Mas seguindo com a série onde uma criminosa de 35 anos, discute com uma adolescente de 17 sobre quem deve ficar com o namoradinho, vamos às pontuações finais.
A série insiste em um grande discurso machista, onde uma inspetora não consegue conduzir direito a operação (segundo seus superiores) devido seus hormônios, e constantemente comprova isso quando não tem tempo para dormir ou tomar banho, mas desenvolve um relacionamento novo com jantares e visitas. A constante repressão e medo ao marido é um caso que, acredito, será melhor abordado na segunda parte.
O sucesso da operação dependia em grande parte à presença de Alisson Parker, filha do embaixador da Inglaterra. Mas… O professor sabia que ela estaria ali numa visita de escola com 5 meses de antecedência? Então isso significa que se o passeio fosse cancelado, adiado, ou mesmo se ela não fosse, acabou o roubo? Olá acaso, como vai você?
A série é sem dúvida uma (triste) homenagem ao clássico Cães de aluguel, de Quentin Tarantino (citado na série).

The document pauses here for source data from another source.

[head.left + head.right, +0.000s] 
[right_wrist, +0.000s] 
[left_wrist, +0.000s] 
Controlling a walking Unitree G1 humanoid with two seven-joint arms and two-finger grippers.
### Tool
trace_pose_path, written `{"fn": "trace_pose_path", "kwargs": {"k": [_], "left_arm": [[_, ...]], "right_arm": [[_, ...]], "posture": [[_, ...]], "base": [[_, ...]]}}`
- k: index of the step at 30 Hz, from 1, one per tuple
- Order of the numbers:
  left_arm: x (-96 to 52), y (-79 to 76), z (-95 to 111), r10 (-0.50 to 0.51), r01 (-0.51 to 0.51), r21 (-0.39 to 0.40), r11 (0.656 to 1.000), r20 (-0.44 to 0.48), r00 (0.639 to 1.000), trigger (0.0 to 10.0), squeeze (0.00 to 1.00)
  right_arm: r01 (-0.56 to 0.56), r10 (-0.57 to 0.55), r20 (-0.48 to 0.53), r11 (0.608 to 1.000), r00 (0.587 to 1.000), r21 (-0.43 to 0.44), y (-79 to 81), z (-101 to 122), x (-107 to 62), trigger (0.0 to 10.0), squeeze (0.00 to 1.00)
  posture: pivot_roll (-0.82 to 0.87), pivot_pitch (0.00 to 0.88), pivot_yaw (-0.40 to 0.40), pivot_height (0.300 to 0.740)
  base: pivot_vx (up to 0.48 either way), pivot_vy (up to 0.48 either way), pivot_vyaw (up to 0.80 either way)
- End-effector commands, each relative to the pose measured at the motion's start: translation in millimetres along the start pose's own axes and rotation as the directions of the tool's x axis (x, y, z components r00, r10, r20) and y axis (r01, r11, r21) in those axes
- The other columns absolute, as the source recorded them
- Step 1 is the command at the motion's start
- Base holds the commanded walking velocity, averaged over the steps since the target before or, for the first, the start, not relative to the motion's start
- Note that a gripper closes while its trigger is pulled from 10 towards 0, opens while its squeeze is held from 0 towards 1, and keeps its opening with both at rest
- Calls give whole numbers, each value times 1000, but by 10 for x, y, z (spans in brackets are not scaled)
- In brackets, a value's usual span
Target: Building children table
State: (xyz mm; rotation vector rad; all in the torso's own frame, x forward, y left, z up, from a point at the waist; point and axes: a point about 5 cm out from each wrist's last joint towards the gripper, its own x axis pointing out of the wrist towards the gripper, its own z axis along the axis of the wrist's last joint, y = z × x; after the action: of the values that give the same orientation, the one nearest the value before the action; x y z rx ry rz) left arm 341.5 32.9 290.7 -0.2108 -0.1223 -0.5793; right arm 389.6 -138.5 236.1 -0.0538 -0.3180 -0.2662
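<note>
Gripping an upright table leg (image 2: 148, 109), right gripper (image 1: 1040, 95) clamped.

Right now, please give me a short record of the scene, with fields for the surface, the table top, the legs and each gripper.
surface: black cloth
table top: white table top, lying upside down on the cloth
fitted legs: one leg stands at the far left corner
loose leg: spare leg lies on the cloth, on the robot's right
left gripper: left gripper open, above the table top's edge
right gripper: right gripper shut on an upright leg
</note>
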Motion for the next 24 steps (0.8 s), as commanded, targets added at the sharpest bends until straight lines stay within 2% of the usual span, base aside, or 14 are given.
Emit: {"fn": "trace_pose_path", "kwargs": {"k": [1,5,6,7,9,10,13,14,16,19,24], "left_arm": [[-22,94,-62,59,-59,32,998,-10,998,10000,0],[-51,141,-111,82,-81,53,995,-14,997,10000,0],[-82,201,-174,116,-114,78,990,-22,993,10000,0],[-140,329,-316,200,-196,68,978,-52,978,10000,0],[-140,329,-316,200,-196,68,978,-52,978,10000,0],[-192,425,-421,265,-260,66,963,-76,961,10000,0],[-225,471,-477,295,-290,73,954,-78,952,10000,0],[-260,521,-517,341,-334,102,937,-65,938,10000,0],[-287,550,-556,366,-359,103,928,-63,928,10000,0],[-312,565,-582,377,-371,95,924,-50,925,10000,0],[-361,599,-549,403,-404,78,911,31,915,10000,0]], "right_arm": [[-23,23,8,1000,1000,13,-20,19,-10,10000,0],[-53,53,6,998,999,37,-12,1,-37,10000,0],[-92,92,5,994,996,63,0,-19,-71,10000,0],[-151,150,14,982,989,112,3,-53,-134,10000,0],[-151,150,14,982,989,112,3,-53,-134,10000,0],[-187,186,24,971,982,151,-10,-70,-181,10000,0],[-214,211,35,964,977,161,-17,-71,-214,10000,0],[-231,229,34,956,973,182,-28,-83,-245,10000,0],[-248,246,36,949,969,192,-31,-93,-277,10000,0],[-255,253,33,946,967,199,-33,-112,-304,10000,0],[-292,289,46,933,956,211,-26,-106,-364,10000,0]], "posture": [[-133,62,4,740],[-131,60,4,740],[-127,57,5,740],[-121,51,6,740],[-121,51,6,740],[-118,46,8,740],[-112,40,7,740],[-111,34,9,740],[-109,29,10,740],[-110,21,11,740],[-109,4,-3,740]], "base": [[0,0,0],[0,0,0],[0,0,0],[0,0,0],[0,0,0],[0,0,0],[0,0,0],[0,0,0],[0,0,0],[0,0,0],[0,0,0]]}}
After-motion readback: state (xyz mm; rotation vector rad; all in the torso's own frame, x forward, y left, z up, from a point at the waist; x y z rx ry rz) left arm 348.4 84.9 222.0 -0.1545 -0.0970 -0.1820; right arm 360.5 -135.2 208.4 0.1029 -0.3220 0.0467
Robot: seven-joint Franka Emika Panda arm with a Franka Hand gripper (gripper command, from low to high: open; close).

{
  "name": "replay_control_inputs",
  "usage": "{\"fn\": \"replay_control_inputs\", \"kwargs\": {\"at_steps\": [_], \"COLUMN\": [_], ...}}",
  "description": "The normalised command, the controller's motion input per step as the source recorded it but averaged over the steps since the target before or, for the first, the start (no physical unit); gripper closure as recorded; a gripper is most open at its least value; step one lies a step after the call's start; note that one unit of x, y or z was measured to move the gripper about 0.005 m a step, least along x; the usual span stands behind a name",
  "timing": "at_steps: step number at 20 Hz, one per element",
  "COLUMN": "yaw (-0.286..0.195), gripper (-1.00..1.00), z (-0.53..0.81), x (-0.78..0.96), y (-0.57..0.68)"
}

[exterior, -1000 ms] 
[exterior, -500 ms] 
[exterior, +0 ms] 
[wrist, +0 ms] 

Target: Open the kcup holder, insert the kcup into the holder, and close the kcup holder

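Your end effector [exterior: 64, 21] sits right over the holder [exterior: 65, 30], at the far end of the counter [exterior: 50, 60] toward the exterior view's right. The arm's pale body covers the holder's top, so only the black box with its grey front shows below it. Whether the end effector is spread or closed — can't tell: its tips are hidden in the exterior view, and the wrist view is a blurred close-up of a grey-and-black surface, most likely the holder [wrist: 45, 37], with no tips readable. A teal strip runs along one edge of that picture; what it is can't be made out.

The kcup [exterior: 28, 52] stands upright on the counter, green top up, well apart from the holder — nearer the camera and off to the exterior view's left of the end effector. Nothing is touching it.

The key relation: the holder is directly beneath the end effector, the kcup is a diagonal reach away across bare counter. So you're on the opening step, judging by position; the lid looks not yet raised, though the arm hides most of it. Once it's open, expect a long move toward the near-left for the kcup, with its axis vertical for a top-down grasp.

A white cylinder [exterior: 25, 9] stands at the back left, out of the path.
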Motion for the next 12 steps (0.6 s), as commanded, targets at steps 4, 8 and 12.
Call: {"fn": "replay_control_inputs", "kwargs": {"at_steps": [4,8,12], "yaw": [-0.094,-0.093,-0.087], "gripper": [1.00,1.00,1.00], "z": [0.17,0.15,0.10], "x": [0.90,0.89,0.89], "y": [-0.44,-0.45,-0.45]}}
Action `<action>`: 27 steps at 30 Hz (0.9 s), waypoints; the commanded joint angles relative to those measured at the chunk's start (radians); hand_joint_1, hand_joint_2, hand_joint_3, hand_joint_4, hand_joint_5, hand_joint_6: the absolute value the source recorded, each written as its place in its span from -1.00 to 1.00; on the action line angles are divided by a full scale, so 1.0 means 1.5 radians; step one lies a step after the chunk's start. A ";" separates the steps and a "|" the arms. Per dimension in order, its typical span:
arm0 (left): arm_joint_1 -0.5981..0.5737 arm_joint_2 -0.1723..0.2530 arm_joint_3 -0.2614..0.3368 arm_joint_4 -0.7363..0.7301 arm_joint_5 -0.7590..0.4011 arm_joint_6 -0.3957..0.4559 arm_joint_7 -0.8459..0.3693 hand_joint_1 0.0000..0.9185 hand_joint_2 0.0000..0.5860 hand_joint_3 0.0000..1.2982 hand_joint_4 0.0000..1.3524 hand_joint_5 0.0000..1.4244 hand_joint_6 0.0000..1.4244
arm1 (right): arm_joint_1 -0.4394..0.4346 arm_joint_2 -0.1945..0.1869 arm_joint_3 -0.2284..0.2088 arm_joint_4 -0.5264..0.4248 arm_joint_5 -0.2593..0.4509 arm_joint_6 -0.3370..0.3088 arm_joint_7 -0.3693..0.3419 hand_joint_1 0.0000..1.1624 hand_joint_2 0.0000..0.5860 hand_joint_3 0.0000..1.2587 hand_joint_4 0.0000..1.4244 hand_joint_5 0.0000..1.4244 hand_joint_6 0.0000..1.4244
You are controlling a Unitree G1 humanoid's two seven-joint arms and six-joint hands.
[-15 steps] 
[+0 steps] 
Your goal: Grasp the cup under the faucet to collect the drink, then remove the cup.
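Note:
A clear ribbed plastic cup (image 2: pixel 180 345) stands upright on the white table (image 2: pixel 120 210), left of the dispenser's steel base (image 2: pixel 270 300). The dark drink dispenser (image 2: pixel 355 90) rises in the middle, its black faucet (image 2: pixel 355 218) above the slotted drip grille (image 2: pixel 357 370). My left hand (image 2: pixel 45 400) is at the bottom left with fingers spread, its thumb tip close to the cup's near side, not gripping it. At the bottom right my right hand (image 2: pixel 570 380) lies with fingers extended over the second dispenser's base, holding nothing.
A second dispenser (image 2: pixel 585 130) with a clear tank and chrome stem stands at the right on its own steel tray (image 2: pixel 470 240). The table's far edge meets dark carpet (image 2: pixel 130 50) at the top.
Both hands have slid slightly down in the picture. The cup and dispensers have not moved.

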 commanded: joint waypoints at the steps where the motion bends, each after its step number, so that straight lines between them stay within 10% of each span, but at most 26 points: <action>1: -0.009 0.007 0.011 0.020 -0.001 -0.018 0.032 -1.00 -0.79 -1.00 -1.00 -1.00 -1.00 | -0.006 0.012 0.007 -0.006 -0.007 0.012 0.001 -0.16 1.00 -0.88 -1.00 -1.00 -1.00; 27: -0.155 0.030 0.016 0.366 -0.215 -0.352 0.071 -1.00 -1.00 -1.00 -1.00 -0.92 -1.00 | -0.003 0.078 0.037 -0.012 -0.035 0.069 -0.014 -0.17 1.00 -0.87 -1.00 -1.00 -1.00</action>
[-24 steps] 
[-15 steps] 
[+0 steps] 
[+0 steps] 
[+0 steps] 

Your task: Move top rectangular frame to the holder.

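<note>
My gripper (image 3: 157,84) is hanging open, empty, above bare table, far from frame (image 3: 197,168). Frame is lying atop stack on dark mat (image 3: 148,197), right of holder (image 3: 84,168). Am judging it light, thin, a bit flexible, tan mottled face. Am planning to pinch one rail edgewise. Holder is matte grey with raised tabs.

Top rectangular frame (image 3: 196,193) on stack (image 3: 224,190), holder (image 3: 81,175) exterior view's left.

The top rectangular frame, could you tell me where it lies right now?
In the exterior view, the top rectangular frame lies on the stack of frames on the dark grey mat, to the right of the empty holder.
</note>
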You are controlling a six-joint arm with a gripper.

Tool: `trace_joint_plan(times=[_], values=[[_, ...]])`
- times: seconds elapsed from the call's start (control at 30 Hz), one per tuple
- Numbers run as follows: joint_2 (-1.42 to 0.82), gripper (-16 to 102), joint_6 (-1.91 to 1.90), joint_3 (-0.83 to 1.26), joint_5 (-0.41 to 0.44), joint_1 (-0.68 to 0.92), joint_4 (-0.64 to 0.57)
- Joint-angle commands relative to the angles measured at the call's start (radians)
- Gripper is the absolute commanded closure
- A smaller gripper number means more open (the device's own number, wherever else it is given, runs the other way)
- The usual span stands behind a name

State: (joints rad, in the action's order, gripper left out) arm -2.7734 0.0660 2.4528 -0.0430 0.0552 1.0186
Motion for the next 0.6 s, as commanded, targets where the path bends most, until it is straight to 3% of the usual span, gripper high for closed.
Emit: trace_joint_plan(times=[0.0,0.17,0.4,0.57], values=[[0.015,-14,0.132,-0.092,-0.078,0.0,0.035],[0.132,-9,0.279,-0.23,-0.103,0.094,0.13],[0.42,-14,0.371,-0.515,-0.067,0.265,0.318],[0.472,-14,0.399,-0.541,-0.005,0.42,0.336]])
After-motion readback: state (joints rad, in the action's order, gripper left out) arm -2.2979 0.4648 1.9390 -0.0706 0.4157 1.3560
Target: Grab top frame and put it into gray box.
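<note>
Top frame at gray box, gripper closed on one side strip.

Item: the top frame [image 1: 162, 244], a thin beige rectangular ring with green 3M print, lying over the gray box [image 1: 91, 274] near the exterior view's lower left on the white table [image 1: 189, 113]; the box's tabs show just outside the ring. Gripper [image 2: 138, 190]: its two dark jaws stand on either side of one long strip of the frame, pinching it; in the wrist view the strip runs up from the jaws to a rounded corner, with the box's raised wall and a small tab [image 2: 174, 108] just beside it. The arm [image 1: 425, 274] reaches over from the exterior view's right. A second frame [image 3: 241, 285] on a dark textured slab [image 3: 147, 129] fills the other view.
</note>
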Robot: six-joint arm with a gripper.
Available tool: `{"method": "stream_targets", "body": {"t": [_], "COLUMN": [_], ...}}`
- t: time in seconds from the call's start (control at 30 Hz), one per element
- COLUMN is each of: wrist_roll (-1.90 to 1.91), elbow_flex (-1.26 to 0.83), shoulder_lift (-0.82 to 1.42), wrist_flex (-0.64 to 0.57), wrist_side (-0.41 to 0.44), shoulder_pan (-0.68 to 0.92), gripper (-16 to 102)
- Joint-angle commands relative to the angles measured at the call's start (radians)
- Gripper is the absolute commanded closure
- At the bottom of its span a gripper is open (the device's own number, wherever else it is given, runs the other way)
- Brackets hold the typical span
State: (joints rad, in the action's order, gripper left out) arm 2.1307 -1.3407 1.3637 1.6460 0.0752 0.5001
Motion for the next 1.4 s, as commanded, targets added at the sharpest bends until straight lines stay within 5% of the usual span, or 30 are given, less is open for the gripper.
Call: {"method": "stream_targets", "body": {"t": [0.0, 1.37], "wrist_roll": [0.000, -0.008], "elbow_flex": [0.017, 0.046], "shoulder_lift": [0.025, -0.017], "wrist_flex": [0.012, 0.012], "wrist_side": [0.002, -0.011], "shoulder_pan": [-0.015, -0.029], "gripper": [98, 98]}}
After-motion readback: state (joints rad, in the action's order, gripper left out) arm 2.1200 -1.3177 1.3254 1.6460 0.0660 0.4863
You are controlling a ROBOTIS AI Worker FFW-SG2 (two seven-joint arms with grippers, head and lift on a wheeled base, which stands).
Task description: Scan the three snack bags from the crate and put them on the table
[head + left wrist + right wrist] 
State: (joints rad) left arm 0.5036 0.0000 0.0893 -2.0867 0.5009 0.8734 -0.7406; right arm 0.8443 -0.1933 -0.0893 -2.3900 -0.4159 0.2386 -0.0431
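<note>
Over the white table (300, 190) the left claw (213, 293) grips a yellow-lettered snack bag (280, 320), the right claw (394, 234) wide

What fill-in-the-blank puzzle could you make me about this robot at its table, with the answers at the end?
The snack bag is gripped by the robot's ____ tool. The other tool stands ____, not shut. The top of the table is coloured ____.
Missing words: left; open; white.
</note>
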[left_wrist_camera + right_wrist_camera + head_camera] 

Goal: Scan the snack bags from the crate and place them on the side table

No filme, um grupo de criminosos, cujos nomes são escondidos, é reunido para um assalto, por um mentor misterioso, onde tudo acaba fugindo do controle. A trama se passa inteiramente em único cenário, com exceção dos flashbacks que mostram os antecedentes do roubo. Soa familiar? Talvez.
A narração feita por Tóquio, ao grande estilo “Scorsesiano” vem se mostrando um grande problema nas séries mais atuais. Criticada já em “Narcos”, e na recente “O mecanismo”, o artifício deve ser usado com classe e parcimônia. Acima de tudo, não há sentido quando a personagem narra uma cena em que ela não esteve presente, relatando sentimentos e pensamentos de personagens que não tiveram contato com ela.
Por fim, o final da primeira parte de La casa de papel traz um triste sentimento de falta. Falta de consequências, de andamento de trama, de virada de jogo, e principalmente, de vontade para seguir adiante.